Starting a painting is not so much a decision these days as something which occurs. To begin with some sort of movement must happen, some sort of organisational or preparatory process be initiated. I must be in the room; with time and material; get up from the screen, chair, bench. The move then is from the finite space to the space with more blossom in it. I find the smoothest transition from the one to the other occurs in the act of sweeping. Brush in hand, sweep out the corners, push the inevitable sand around. I don't gather up, that's something else, not part of this particular thing. Where the switch happens I'm not sure; I find myself having started sweeping now painting. Transition invisible. This mundane organisational task is conducive to beginning, properly, a painting which requires "work". One in a line of paintings, where the material is familiar. The ones which must be done.

If now, I sense there's a chance to make something new; to make a connection between two previously unconnected parts, tidying, not sweeping is the fore-bearer of this activity. The bits and pieces necessary are scattered around the space, inconveniently unnamed as “necessary parts of a new work” and so walk, pick, place, take, pile, lift, look, note, stride, note, write, spin, gesture, ah, here, no, yes, yes! Parts come together as if they always were.

Another exception, another if, is for the monumental, cumulative painting. Its arrival can be perceived by the quality of brewing. For this work the ground must be prepared, the room cleared and then left, vacated. This luminary will not live from a measured start. It comes with gasps and foot stampings, air breathed in and out irregularly. Careful, for more than once a leviathan has become a fossil from too sensible a start.

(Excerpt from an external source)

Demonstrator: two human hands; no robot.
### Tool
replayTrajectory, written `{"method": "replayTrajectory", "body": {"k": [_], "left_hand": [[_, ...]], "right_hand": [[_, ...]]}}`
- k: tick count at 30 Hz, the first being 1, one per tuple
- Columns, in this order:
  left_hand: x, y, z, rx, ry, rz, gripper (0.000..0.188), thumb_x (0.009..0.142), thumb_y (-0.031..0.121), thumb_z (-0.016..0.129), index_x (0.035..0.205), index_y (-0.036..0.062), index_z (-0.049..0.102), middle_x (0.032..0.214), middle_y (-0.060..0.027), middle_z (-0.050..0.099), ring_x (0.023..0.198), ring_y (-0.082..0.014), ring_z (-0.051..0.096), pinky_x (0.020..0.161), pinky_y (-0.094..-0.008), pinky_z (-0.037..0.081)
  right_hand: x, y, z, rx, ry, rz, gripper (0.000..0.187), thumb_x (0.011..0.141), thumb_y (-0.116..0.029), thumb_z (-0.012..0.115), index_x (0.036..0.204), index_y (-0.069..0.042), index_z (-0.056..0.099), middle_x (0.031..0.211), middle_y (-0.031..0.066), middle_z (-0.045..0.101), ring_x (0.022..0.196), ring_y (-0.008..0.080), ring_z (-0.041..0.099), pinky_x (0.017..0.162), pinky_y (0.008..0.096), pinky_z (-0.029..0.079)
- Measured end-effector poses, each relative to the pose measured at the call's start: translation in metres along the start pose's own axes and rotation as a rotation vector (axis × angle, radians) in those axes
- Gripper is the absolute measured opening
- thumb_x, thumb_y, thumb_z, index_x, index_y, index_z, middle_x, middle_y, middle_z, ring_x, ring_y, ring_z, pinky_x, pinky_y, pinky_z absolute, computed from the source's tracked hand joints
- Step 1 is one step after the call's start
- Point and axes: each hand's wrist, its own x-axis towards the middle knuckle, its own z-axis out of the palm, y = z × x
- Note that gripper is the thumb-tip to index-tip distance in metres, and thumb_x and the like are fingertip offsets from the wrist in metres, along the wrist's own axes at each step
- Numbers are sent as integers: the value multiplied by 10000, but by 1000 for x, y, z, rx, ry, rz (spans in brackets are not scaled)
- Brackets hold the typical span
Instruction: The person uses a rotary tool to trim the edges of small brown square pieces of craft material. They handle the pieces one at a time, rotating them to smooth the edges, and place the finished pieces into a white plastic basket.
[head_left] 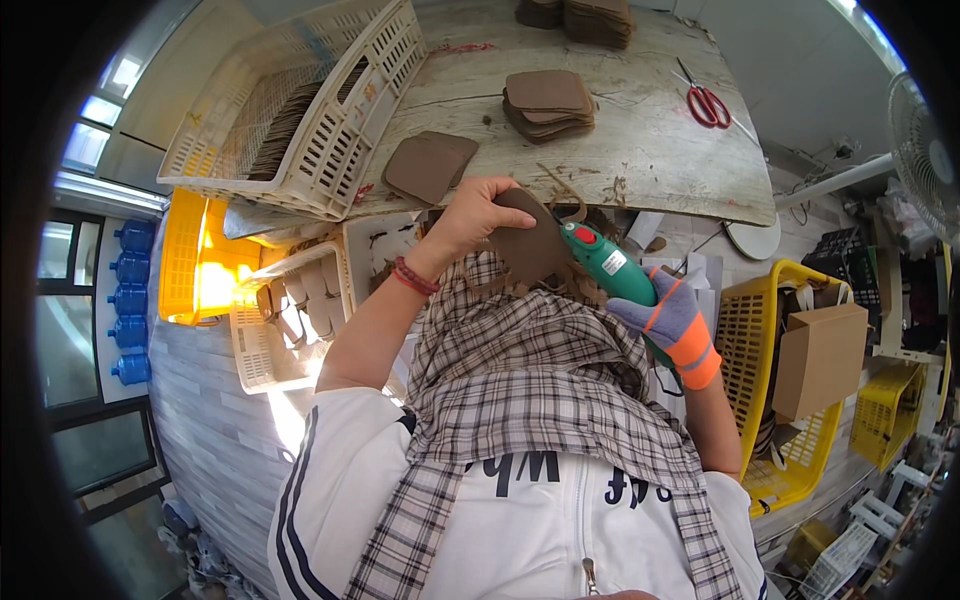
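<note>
My left hand is closed on the edge of a flat brown sheet piece with rounded corners, thumb on top. In a purple and orange glove, my right hand grips a green handheld power tool with a red switch. The tool's front end is at the right edge of the brown piece; whether it touches is hard to make out. Ragged brown scraps lie below the piece, over my plaid apron. Just beyond my left hand, a few similar brown pieces rest on the worn table.
A stack of brown pieces sits mid-table, with more stacks behind. Red-handled scissors lie at the right. A white basket holding pieces stands at left. A yellow crate with a cardboard box is on my right.
</note>
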Motion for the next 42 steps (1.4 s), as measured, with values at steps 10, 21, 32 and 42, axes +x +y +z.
{"method": "replayTrajectory", "body": {"k": [10,21,32,42], "left_hand": [[8,-1,9,144,-229,-78,201,693,-10,729,873,17,644,794,-8,651,705,-69,578,661,-212,462],[8,-34,-23,-775,253,37,199,827,16,644,1014,2,576,1027,-116,629,925,-209,624,823,-340,544],[4,-40,-5,-1126,342,231,239,825,32,656,1036,74,554,1086,-86,618,1041,-245,582,950,-402,479],[5,-48,-1,-846,318,212,238,823,-7,646,1030,60,550,987,-81,639,891,-190,622,801,-342,535]], "right_hand": [[1,-39,-1,176,-111,141,455,728,-249,794,1035,12,584,737,46,628,646,55,580,566,204,473],[15,-6,5,306,104,126,411,745,-230,774,1009,26,591,710,38,626,555,70,566,503,219,459],[7,-31,20,340,32,134,397,751,-239,774,996,13,589,665,14,596,539,49,528,482,208,422],[11,-31,21,237,86,72,380,752,-235,774,977,9,590,658,15,591,543,48,515,486,207,415]]}}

When I draw, objects on the desk form a line, piles of things are straight. Paring all the pencils in the cup is the fore-bearing activity here. Ah now, let me not give every bit of it away just yet, pale up the illusion for you. All this is a precarious oul business. If I'm doing something right the work will likely have some unrecognisable aspect; be mystifying to me. I stand back, end of day with no answers to bring home. For twenty years I've done this and it's never a given; not even once do I start something with a guarantee that what I "know" will come with me; when it does I greet the ease with relief and continue.